[DATA FOR THIS EXERCISE]
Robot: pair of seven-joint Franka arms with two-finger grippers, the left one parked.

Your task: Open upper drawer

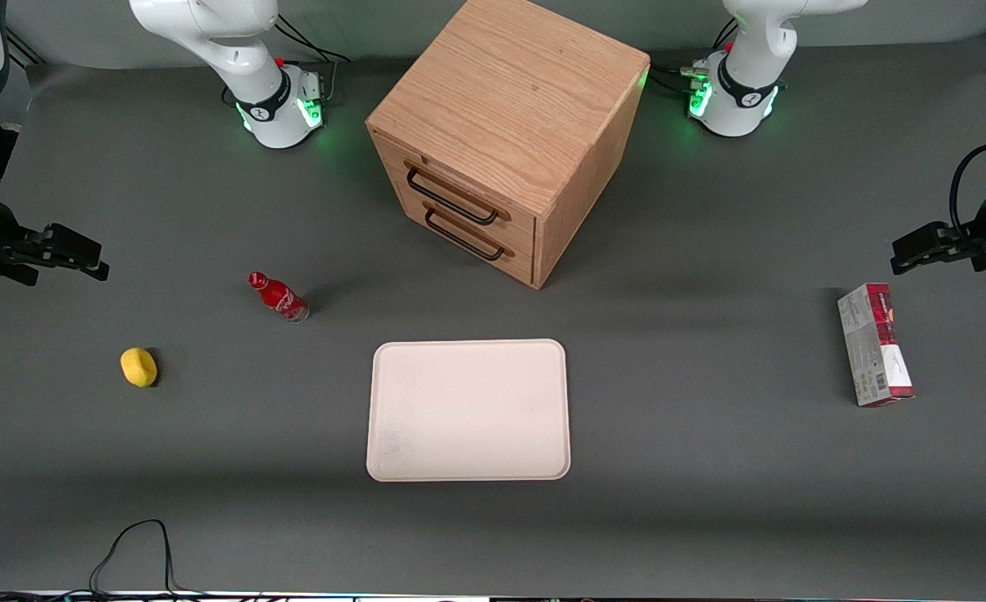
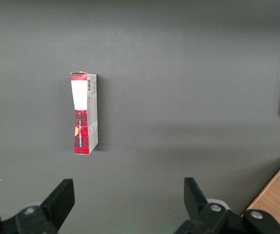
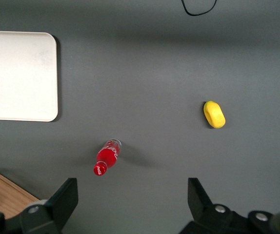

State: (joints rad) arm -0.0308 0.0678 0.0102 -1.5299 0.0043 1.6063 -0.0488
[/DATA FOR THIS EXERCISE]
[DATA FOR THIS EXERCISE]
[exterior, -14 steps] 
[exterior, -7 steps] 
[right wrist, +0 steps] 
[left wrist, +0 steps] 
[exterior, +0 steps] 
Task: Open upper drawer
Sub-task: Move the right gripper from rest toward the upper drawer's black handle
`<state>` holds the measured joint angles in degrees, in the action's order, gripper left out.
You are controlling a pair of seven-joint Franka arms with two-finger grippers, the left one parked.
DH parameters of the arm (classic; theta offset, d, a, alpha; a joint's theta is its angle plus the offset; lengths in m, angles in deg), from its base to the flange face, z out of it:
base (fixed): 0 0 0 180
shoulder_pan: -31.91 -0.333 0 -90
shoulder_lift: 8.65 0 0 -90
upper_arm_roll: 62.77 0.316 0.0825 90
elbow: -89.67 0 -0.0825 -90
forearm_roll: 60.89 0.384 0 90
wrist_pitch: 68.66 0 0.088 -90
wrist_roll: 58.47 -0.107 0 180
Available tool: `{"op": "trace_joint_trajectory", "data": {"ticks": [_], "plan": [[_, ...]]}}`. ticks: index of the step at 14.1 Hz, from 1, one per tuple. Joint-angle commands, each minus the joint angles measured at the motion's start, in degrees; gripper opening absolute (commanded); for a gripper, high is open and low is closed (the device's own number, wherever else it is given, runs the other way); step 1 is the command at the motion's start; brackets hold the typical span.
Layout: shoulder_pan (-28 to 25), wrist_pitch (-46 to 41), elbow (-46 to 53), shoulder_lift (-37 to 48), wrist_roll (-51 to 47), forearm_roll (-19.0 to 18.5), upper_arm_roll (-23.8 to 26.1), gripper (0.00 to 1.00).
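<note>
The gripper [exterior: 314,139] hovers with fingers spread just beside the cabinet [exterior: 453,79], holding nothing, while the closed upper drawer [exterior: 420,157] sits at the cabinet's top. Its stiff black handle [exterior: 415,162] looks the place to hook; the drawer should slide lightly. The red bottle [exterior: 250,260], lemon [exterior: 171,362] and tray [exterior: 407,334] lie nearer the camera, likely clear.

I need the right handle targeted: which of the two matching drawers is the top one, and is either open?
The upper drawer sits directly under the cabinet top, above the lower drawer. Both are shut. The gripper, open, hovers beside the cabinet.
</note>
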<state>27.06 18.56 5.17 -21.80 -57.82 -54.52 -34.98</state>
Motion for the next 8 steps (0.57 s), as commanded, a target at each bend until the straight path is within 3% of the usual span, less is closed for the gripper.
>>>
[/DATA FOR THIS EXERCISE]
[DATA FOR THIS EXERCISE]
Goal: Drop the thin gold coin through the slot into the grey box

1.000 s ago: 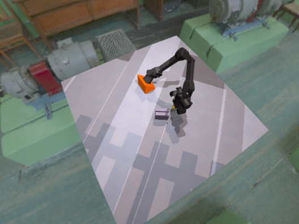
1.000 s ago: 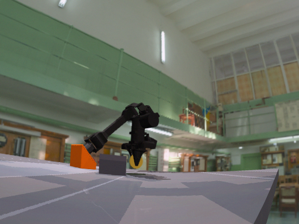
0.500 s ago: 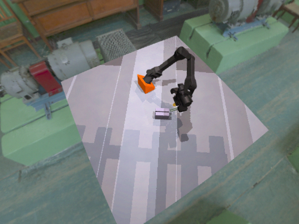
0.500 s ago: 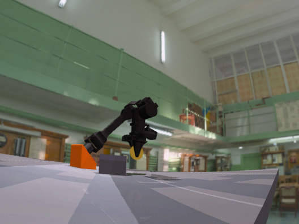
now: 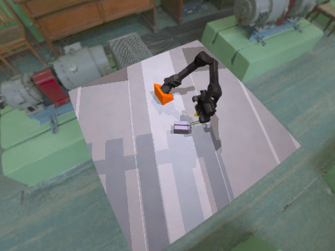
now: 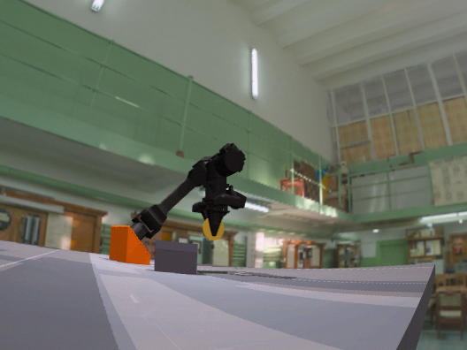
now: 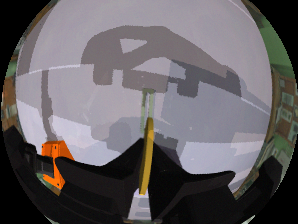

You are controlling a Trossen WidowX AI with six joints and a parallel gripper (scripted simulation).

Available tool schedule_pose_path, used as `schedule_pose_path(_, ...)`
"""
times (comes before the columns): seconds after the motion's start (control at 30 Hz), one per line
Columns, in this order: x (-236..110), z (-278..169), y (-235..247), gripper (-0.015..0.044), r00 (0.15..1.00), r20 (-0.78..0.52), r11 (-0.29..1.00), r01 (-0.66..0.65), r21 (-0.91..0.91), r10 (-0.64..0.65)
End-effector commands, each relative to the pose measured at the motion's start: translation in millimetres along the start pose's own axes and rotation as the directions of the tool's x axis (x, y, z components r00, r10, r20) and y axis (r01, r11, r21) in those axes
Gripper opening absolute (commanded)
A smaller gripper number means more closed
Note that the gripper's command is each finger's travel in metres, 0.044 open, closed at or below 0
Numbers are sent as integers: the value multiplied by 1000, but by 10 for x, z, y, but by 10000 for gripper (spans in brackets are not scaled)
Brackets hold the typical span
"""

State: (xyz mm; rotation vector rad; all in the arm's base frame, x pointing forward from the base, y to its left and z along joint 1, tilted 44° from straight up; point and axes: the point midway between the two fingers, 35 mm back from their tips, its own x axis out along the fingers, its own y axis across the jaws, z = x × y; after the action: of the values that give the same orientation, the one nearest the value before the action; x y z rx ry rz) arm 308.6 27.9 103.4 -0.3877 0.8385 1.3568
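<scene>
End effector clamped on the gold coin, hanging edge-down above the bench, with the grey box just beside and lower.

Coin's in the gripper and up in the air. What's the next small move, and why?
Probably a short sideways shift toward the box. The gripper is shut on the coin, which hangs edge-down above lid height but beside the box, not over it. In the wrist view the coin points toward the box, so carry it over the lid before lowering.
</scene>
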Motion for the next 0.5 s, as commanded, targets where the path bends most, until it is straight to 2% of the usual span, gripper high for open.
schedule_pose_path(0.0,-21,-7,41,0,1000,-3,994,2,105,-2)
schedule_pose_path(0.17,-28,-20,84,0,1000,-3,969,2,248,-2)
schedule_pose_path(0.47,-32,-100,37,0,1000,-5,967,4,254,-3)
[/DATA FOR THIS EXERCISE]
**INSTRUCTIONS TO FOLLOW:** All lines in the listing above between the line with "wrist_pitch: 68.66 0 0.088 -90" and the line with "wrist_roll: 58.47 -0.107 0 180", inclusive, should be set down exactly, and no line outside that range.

**RESPONSE AREA:**
wrist_pitch: 68.66 0 0.088 -90
wrist_roll: 58.47 -0.107 0 180

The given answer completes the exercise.